Using the listing below, copy exactly the lines from the one containing "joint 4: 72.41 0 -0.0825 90" to the one containing "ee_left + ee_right", both lines included, and no others.

[Opening Dataset extract section]

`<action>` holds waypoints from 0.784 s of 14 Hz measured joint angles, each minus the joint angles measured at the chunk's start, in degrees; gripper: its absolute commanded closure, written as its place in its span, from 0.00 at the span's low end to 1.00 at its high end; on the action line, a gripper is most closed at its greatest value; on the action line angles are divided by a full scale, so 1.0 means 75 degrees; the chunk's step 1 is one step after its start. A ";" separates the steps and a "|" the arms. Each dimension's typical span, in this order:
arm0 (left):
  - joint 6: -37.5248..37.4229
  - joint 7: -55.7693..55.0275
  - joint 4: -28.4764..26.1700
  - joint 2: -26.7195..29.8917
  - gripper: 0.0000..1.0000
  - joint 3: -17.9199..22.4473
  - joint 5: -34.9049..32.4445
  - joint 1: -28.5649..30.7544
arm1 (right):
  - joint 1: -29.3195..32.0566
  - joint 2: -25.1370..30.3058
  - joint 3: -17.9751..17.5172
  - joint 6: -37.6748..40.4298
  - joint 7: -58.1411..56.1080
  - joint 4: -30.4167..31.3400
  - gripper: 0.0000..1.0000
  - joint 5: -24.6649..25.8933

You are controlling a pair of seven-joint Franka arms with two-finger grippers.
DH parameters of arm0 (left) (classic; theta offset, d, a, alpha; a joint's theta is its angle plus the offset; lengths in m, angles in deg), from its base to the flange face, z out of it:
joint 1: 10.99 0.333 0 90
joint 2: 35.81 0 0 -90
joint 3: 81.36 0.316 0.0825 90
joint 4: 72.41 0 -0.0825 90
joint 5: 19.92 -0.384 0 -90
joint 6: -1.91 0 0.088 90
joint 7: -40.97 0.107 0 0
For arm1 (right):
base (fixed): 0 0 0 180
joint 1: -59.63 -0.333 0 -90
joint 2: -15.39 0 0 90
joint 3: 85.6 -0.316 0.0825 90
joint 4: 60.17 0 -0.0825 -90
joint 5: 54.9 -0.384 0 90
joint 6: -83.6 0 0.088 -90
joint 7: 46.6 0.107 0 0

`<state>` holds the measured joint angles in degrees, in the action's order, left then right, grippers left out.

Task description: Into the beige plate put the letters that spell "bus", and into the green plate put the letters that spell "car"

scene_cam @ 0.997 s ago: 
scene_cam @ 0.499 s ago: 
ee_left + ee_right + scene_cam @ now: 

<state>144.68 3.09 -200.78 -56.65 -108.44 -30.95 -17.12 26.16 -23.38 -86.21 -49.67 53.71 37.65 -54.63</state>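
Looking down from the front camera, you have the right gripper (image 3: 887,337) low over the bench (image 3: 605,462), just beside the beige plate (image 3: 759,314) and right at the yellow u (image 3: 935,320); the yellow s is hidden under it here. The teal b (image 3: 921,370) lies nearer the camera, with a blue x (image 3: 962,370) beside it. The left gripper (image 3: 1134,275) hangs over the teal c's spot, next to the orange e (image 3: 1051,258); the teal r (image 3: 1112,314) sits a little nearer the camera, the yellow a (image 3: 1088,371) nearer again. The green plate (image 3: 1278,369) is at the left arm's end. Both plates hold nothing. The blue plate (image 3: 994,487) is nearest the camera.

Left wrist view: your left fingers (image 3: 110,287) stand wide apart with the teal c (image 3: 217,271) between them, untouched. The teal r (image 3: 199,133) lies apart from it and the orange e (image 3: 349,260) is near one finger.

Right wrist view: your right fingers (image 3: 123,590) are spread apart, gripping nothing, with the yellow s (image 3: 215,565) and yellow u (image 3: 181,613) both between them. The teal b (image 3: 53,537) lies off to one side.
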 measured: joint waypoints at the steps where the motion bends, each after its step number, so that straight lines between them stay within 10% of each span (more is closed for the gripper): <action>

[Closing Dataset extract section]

__Result for this task__
joint 4: 72.41 0 -0.0825 90
joint 5: 19.92 -0.384 0 -90
joint 6: -1.91 0 0.088 90
joint 7: -40.97 0.107 0 0
For arm1 (right):
base (fixed): 0 0 0 180
joint 1: -59.63 -0.333 0 -90
joint 2: -15.39 0 0 90
joint 3: 85.6 -0.316 0.0825 90
joint 4: 60.17 0 -0.0825 -90
joint 5: 54.9 -0.384 0 90
joint 6: -83.6 0 0.088 -90
joint 7: 46.6 0.107 0 0

`<state>` holds the measured joint angles in degrees, in the action's order, left then right, grippers left out.

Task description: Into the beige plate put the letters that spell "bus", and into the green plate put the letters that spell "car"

scene_cam @ 0.997 s ago: 
scene_cam @ 0.499 s ago: 
ee_left + ee_right + scene_cam @ now: 

No further output is needed for the exercise.